The establishment of socialism will not, of course, end homophobia and transphobia overnight, nor are socialists somehow immune to being influenced by the bigotry present in capitalist society, but socialism will undermine the material basis for such forms of oppression and can only be achieved by the united struggle of all exploited and oppressed groups. An end to the oppression of queer individuals can only be brought about by the overthrow of the capitalist system and the establishment of a socialist society. And for that it is necessary to fight for the rights of every oppressed and exploited group in society.

We stand for a universal healthcare system that would extend coverage to transition-related care, birth control, and abortion. We recognize that queer individuals suffer from disproportionately high rates of homeless due to institutionalized homophobia and transphobia, and meet this discrimination with the demand to end homelessness for all. In a country where there are many times more empty homes than homeless people it seems absurd cruelty for the situation to ever exist- yet such situations are part a parcel of the capitalist economy, which puts profits before people.

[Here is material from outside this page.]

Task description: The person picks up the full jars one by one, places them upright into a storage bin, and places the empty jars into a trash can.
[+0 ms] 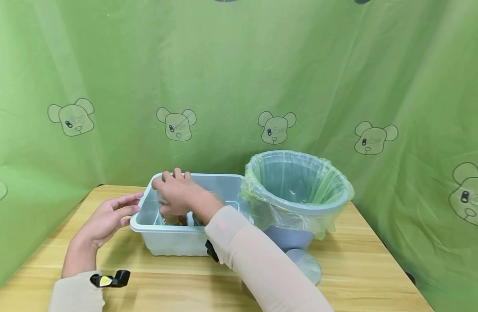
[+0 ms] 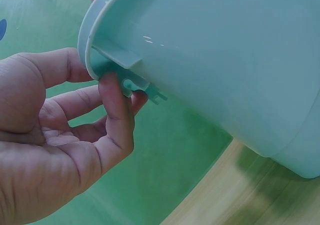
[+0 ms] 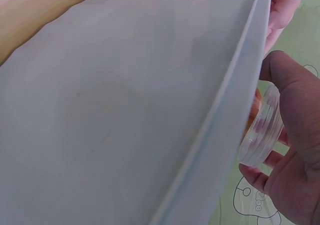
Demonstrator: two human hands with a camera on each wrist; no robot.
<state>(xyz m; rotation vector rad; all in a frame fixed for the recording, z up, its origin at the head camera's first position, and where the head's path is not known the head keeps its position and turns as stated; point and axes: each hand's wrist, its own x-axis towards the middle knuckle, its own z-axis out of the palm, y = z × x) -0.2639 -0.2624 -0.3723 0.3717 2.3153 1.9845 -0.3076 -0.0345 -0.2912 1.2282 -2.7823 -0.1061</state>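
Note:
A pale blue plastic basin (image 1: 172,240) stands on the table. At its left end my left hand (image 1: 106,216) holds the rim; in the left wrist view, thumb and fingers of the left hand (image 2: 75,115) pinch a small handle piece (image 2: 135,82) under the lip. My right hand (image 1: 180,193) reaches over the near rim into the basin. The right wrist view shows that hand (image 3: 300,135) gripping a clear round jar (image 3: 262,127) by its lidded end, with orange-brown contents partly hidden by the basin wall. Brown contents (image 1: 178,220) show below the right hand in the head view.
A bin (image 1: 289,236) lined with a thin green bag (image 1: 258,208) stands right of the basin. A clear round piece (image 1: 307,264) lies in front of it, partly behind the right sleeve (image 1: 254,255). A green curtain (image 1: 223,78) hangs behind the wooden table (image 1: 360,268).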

There will be those who believe that queer liberation is possible within the confines of capitalism and, following from that premise will seek to undermine the our solidarity. Noting the presence of police offers at pride parades, and forgetting the Stonewall was a riot, they will claim that queer individuals do not need to join the Black Lives Matter movement in struggling against racism police brutality. Seeing that some corporations produce rainbow-themed rubbish once a year, they will overlook workplace discrimination and claim that LGBTQ+ rights have nothing in common with labor activism. These efforts will fail. They will fail because queer workers are diverse and have a presence in every community. Because queer people are working class, Black, and immigrants. They will fail because accommodation to the prevailing social order is something only those in position to present themselves in the context of traditional gender roles can even aspire to. They will fail because capitalism will not reform itself away and any reform achieved today will be under attack tomorrow. And they will fail because our solidarity is not something that can be bought and sold, but a fundamental commitment to the common struggle for liberation. We will not be bought. We will not be erased. We will overcome!